What is being asked: Your output should be the lines of the data that follow, reproduced exactly from the first through the line bearing "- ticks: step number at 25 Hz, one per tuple".

[Items listed in a dataset]
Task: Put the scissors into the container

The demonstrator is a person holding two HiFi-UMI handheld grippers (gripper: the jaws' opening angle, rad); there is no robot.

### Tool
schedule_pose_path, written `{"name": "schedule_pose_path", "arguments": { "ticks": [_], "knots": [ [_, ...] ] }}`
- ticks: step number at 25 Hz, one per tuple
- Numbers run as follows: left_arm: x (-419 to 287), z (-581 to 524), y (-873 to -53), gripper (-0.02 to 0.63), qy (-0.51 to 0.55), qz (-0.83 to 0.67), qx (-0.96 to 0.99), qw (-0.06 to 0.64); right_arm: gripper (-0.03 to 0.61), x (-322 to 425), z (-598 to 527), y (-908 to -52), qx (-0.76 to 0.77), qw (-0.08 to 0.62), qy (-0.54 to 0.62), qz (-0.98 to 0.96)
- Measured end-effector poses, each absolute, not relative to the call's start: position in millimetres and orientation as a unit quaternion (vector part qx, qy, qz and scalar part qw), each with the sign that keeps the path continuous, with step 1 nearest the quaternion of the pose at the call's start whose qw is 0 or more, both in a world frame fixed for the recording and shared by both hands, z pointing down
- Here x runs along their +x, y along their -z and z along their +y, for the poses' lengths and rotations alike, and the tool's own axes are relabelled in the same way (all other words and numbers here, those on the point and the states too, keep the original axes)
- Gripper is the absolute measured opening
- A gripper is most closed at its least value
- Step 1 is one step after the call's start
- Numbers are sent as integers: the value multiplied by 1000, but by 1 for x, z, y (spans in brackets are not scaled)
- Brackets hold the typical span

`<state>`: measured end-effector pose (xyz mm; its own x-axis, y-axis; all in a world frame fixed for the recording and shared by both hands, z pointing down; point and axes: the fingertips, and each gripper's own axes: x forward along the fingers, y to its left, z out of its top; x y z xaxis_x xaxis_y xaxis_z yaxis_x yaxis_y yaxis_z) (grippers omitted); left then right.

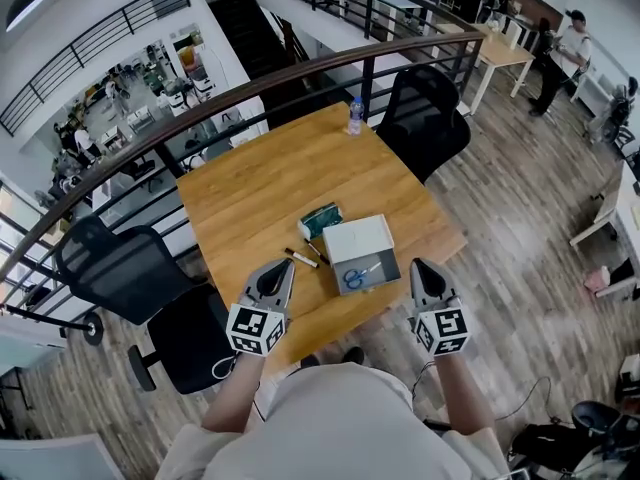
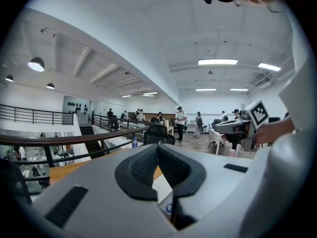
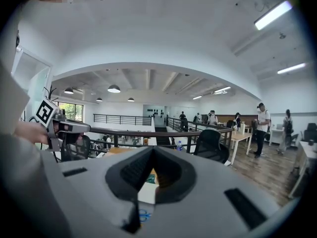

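Observation:
Blue-handled scissors (image 1: pixel 357 276) lie inside a grey open container (image 1: pixel 384 264) near the front edge of the wooden table (image 1: pixel 260 183); a white lid or box (image 1: pixel 357 238) adjoins it on the far side. My left gripper (image 1: pixel 284 267) hovers left of the container, its jaws shut and empty. My right gripper (image 1: pixel 421 266) hovers to the container's right, also shut with nothing held. In the right gripper view the scissors (image 3: pixel 143 215) show just below the closed jaws. In the left gripper view the pads (image 2: pixel 171 165) meet with nothing between them.
A green packet (image 1: pixel 320 219) and two markers (image 1: pixel 303 258) lie left of the white box. A water bottle (image 1: pixel 354 115) stands at the table's far edge by a railing (image 1: pixel 300 68). Black office chairs (image 1: pixel 425 118) (image 1: pixel 130 268) flank the table.

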<state>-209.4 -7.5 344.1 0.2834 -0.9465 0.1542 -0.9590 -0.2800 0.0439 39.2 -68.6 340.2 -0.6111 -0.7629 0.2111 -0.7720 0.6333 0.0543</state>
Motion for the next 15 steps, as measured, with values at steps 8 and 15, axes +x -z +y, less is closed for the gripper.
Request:
{"name": "schedule_pose_path", "arguments": {
  "ticks": [8, 15],
  "knots": [
    [-210, -7, -340, -6, -44, -594, 801, 60, 3, 42, -64, -339, 432, 110, -19, -895],
    [-209, -11, -342, -6, -36, -593, 802, 59, 3, 46, -64, -340, 436, 112, -16, -893]
  ]
}}
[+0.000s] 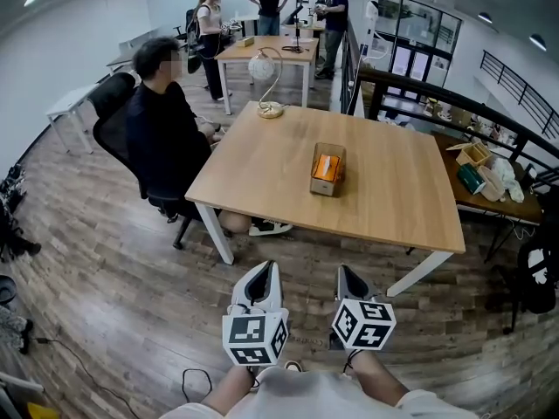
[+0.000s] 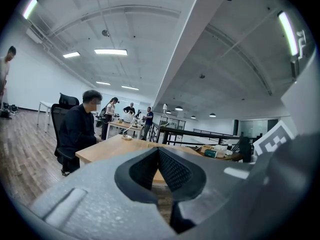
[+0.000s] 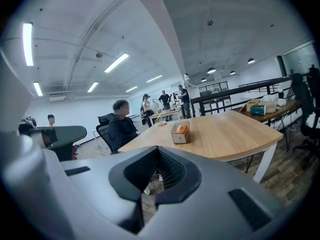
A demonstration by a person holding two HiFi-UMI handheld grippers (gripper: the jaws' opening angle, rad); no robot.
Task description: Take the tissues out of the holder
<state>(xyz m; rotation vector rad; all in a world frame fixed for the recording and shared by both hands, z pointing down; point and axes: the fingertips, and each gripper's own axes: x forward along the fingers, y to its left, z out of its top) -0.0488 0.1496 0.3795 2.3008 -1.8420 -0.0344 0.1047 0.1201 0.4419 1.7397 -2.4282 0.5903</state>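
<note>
The tissue holder (image 1: 327, 169) is a small wooden box with an orange tissue pack showing in its top opening. It stands upright near the middle of the light wooden table (image 1: 393, 208). In the right gripper view the holder (image 3: 180, 133) sits far ahead, above the jaws. My left gripper (image 1: 265, 271) and right gripper (image 1: 348, 274) hover side by side over the floor, well short of the table's near edge. Both are shut with nothing in them, as the left gripper (image 2: 159, 151) and the right gripper (image 3: 157, 149) show in their own views. The left gripper view does not show the holder.
A person in black (image 1: 166, 129) sits in an office chair at the table's left side. A globe lamp (image 1: 266, 77) stands on the far left corner. A railing (image 1: 454, 103) and a cluttered side table (image 1: 485, 168) lie to the right. Several people stand by a back table (image 1: 262, 51).
</note>
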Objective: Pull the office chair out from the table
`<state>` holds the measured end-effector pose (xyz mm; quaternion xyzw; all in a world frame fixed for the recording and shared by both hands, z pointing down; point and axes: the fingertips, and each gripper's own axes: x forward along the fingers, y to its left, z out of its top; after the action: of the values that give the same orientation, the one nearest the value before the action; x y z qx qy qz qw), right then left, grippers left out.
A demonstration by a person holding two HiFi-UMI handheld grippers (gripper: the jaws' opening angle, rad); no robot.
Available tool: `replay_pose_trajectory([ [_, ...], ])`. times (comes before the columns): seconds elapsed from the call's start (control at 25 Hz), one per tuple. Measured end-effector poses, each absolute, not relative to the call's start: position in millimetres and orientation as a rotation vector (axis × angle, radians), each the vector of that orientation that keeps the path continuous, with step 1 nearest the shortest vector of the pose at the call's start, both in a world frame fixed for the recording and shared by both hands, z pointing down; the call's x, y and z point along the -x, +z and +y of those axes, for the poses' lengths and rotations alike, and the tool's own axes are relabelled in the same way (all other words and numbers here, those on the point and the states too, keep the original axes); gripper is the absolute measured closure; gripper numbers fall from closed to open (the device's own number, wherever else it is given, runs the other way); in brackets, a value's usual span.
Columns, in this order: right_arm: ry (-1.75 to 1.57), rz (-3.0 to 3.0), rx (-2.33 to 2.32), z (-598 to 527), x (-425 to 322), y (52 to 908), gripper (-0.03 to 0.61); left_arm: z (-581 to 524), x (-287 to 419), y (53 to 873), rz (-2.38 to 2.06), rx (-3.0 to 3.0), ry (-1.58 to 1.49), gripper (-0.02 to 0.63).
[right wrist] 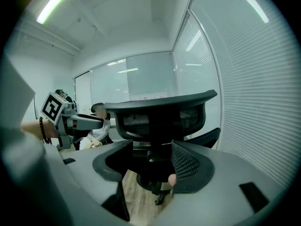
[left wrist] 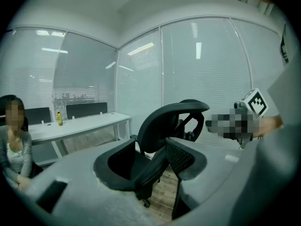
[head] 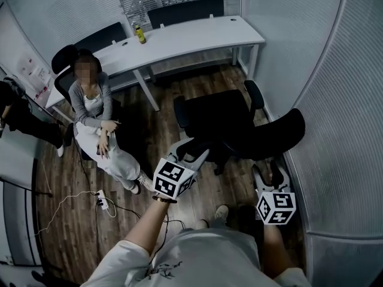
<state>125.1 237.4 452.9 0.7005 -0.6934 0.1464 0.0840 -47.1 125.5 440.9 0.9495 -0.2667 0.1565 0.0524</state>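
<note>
Head view: seated person (head: 94, 113) beside office chair (head: 230, 124); left gripper (head: 190, 154), right gripper (head: 270, 174) spread wide.

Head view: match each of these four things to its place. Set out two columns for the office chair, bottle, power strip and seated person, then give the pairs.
1 office chair
2 bottle
3 power strip
4 seated person

A on the white table
B on the floor, cable attached
C at the left, on another chair
D mid-room, away from the table

Pairs: 1-D, 2-A, 3-B, 4-C
</note>
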Motion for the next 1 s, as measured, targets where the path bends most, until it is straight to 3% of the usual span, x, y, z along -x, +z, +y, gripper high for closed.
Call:
replay_pose_trajectory([
  [0.12,0.432,-2.067,-2.094,249,-109,454,0.413,142,61,441,-0.826,-2.879,0.456,0.434],
  [0.4,0.442,-2.128,-2.035,273,-69,460,0.543,184,91,454,-0.84,-2.842,0.468,0.557],
  [0.56,0.446,-2.18,-1.984,283,-49,459,0.563,207,101,459,-0.816,-2.828,0.454,0.601],
  [1.0,0.472,-2.214,-1.918,326,-10,465,0.569,255,130,473,-0.899,-2.775,0.432,0.603],
])
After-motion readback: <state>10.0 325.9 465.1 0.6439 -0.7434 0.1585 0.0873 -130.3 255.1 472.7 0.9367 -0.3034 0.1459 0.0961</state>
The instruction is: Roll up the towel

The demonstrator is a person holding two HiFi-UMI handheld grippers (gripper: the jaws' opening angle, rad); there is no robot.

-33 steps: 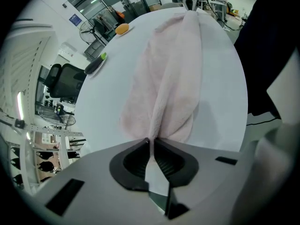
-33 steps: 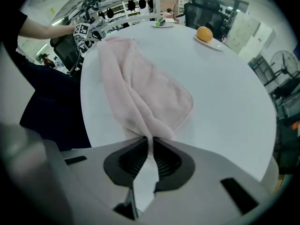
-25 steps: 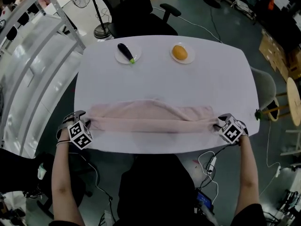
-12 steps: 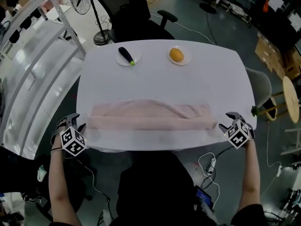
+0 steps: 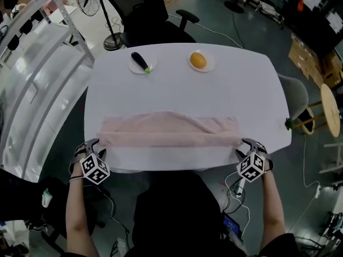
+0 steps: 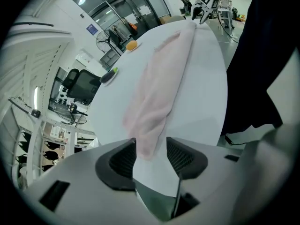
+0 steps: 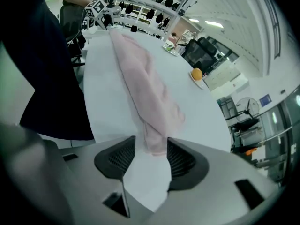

Solution below:
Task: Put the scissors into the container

The demonstrator is a person holding two HiFi-UMI handheld grippers (gripper: the jaws' opening angle, rad); there is no robot.

### Tool
schedule_pose_path, written `{"name": "schedule_pose_path", "arguments": { "ticks": [_], "knots": [ [_, ...] ] }}`
- ticks: step number at 25 Hz, one per tuple

The exercise requires no further work.